The expected answer is the full listing, repeated exactly and free of images.

** Opening Supplied material block **

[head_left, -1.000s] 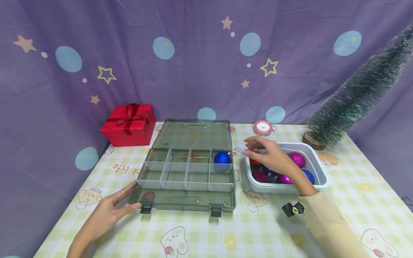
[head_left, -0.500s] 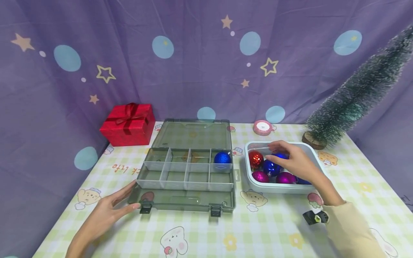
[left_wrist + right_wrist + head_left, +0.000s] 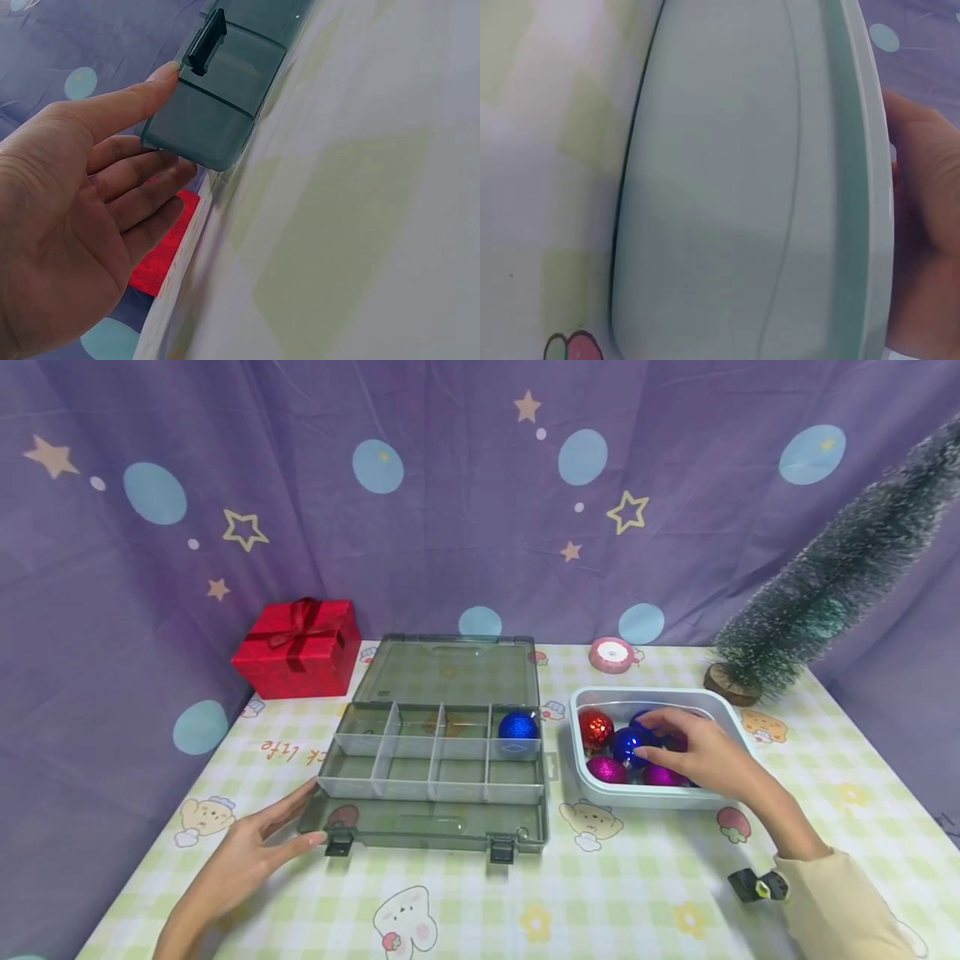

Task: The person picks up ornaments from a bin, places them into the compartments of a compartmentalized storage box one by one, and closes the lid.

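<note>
Blue bauble [image 3: 628, 749], the shiny one, sat in the pale plastic tub [image 3: 626, 796], right of centre in the head view. Right hand [image 3: 701, 752] had bent fingers down at it, but I couldn't tell if they'd gripped anything. Its wrist crossed the tub's rounded rim. Left hand [image 3: 243, 857] was relaxed, thumb against the smoky see-through case [image 3: 480, 815]. Some checked cloth [image 3: 630, 877] left room between case and tub. Glittery magenta bauble [image 3: 606, 769] sat beside the blue.
</note>
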The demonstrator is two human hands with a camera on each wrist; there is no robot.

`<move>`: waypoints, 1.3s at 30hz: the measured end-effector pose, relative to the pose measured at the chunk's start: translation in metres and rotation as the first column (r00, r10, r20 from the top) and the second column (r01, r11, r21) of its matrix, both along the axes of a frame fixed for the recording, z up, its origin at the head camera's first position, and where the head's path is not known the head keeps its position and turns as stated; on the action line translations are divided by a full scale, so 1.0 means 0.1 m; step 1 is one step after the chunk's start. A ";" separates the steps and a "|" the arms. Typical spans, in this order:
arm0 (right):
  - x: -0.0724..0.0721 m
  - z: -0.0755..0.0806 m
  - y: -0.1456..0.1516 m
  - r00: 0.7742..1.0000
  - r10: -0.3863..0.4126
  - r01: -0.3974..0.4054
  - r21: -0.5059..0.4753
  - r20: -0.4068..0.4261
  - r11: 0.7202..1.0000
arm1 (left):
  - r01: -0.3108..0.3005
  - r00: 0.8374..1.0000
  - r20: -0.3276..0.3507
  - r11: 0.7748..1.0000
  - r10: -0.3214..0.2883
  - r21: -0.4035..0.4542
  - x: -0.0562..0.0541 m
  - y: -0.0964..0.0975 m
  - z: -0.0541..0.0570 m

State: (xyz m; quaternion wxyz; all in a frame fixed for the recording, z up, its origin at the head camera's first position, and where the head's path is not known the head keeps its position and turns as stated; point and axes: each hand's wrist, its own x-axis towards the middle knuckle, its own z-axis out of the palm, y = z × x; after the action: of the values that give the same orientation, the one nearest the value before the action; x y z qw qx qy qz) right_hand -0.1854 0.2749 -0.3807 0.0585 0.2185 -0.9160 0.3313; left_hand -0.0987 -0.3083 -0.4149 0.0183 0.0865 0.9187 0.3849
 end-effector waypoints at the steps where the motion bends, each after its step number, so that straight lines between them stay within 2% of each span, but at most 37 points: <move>1: 0.00 -0.01 0.00 1.000 0.005 -0.005 0.005 0.002 1.000 | -0.002 1.000 0.000 1.000 0.002 0.001 0.00 0.00 0.00; 16: 0.04 -0.05 -0.04 1.000 0.008 -0.009 0.080 0.018 0.997 | 0.001 1.000 0.003 1.000 -0.001 0.000 0.01 0.00 -0.01; 39: -0.01 -0.05 -0.08 0.999 0.025 -0.020 0.163 -0.031 0.986 | 0.004 1.000 -0.009 1.000 -0.004 -0.011 0.01 -0.01 -0.02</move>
State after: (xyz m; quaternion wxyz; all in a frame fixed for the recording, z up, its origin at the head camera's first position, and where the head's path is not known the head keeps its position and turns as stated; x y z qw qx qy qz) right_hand -0.1859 0.2669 -0.3859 0.0517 0.2384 -0.9363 0.2525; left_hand -0.0980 -0.3092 -0.4172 0.0152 0.0900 0.9207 0.3794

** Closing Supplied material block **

Response area:
[head_left, -1.000s] 
[head_left, -0.500s] 
[left_wrist + right_wrist + head_left, +0.000s] 

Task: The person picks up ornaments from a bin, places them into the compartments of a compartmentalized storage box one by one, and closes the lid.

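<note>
Blue bauble [image 3: 628, 749], the shiny one, sat in the pale plastic tub [image 3: 626, 796], right of centre in the head view. Right hand [image 3: 701, 752] had bent fingers down at it, but I couldn't tell if they'd gripped anything. Its wrist crossed the tub's rounded rim. Left hand [image 3: 243, 857] was relaxed, thumb against the smoky see-through case [image 3: 480, 815]. Some checked cloth [image 3: 630, 877] left room between case and tub. Glittery magenta bauble [image 3: 606, 769] sat beside the blue.
</note>
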The demonstrator is two human hands with a camera on each wrist; there is no robot.

`<move>`: waypoints, 1.3s at 30hz: the measured end-effector pose, relative to the pose measured at the chunk's start: translation in metres and rotation as the first column (r00, r10, r20 from the top) and the second column (r01, r11, r21) of its matrix, both along the axes of a frame fixed for the recording, z up, its origin at the head camera's first position, and where the head's path is not known the head keeps its position and turns as stated; on the action line translations are divided by a full scale, so 1.0 means 0.1 m; step 1 is one step after the chunk's start. A ";" separates the steps and a "|" the arms. Typical spans, in this order:
arm0 (right):
  - x: -0.0724..0.0721 m
  - z: -0.0755..0.0806 m
  - y: -0.1456..0.1516 m
  - r00: 0.7742..1.0000
  - r10: -0.3863..0.4126
  - r01: -0.3974..0.4054
  - r21: -0.5059..0.4753
  - r20: -0.4068..0.4261
  - r11: 0.7202..1.0000
arm1 (left):
  - r01: -0.3108..0.3005
  - r00: 0.8374..1.0000
  - r20: -0.3276..0.3507
  - r11: 0.7748..1.0000
  - r10: -0.3214..0.2883
  - r21: -0.4035..0.4542
  - x: -0.0562..0.0541 m
  - y: -0.0964..0.0975 m
  - z: -0.0541..0.0570 m

State: (xyz m; quaternion wxyz; all in a frame fixed for the recording, z up, its origin at the head camera's first position, and where the head's path is not known the head keeps its position and turns as stated; point and axes: each hand's wrist, its own x-axis towards the middle knuckle, its own z-axis out of the palm, y = z × x; after the action: of the values that give the same orientation, the one nearest the value before the action; x y z qw qx qy qz) right_hand -0.1854 0.2749 -0.3807 0.0585 0.2185 -0.9160 0.3313; left_hand -0.0987 -0.3083 -0.4149 0.0183 0.0865 0.9187 0.3849
 end-effector waypoints at the steps where the motion bends, each after its step number, so that straight lines between them stay within 2% of each span, but at most 37 points: <move>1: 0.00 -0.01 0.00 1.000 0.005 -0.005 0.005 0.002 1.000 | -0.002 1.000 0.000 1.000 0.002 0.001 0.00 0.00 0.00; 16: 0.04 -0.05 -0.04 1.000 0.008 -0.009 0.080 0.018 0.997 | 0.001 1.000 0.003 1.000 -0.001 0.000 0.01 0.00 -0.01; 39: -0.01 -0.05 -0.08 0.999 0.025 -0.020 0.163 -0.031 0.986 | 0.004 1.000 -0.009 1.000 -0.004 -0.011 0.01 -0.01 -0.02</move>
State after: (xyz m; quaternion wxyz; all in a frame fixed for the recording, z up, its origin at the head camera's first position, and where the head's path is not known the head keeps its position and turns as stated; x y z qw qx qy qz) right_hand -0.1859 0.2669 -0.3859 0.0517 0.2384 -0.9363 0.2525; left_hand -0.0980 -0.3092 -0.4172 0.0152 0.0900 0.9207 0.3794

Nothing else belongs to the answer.